■ Data for this exercise ■
======

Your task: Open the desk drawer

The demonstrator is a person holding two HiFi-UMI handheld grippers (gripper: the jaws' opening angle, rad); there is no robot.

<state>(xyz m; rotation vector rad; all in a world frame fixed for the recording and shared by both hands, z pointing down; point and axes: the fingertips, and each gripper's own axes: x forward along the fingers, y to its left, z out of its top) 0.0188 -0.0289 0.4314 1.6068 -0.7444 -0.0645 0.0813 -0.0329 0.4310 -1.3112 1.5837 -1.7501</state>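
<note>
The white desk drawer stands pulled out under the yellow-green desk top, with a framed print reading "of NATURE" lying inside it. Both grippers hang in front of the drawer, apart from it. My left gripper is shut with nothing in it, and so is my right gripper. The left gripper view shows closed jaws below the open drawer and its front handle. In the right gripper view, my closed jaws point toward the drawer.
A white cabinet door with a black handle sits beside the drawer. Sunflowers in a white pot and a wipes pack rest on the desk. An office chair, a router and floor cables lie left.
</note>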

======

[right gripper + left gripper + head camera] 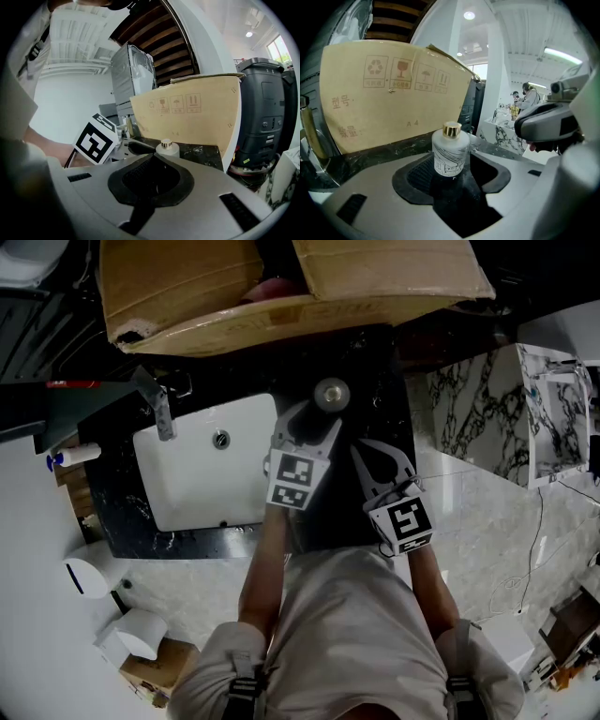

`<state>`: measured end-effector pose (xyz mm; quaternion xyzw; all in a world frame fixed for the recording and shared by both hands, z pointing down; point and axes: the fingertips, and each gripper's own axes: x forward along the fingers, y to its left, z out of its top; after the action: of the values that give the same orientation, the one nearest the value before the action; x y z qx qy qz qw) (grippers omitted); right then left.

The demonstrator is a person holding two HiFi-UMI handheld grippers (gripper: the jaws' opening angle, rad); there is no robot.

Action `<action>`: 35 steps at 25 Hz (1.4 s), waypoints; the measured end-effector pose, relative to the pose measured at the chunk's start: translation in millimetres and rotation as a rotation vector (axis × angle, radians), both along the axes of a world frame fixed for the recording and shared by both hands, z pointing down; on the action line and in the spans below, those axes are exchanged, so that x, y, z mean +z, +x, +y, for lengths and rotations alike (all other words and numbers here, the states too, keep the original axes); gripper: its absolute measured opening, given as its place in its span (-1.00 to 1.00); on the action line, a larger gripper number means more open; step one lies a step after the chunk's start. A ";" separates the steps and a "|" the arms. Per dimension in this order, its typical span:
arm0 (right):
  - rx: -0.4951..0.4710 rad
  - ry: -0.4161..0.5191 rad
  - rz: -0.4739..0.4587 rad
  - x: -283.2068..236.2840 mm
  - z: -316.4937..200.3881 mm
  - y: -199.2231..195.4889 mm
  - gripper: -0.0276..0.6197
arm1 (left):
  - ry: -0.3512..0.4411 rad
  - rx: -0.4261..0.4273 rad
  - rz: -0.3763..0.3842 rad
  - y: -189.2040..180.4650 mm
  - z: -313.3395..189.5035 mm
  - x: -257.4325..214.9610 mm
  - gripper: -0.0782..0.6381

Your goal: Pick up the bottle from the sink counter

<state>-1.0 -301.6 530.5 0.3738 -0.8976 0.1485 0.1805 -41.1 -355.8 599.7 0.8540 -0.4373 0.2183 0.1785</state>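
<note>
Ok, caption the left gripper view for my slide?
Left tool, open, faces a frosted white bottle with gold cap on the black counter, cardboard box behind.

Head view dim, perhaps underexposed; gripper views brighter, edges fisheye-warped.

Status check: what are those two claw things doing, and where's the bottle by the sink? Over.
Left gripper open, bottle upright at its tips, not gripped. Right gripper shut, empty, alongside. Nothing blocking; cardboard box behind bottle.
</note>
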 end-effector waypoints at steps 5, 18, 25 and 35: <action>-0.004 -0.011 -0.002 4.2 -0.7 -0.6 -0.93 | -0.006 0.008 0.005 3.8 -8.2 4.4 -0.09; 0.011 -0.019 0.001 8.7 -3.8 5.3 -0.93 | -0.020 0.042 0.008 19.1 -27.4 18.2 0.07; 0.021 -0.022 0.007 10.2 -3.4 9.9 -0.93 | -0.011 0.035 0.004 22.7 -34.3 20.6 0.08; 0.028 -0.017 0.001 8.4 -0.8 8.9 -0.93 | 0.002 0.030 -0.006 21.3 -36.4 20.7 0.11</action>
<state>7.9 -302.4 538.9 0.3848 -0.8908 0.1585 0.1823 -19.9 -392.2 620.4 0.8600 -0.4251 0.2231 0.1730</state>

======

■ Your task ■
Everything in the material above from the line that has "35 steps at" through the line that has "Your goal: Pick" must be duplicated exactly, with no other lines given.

■ Finished task ■
Action `<action>`: 35 steps at 25 Hz (1.4 s), waypoints; the measured end-effector pose, relative to the pose measured at the chunk's start: translation in millimetres and rotation as a rotation vector (axis × angle, radians), both along the axes of a world frame fixed for the recording and shared by both hands, z pointing down; on the action line and in the spans below, those axes are exchanged, so that x, y, z mean +z, +x, +y, for lengths and rotations alike (all other words and numbers here, the states too, keep the original axes); gripper: its absolute measured opening, given as its place in its span (-1.00 to 1.00); on the action line, a larger gripper number means more open; step one lies a step after the chunk's start. A ";" separates the steps and a "|" the arms. Per dimension in this order, its typical span:
arm0 (right):
  - rx: -0.4951..0.4710 rad
  - ry: -0.4161..0.5191 rad
  - rz: -0.4739..0.4587 rad
  - x: -283.2068..236.2840 mm
  - z: -316.4937..200.3881 mm
  - y: -199.2231..195.4889 mm
  - gripper: -0.0276..0.6197
arm1 (left):
  - ry: -0.3512..0.4411 rad
  - rx: -0.4261..0.4273 rad
  - rz: -0.3763..0.3842 rad
  - y: -189.2040..180.4650 mm
  - z: -313.3395..189.5035 mm
  - x: -257.4325..214.9610 mm
  - gripper: -0.0782..0.6381

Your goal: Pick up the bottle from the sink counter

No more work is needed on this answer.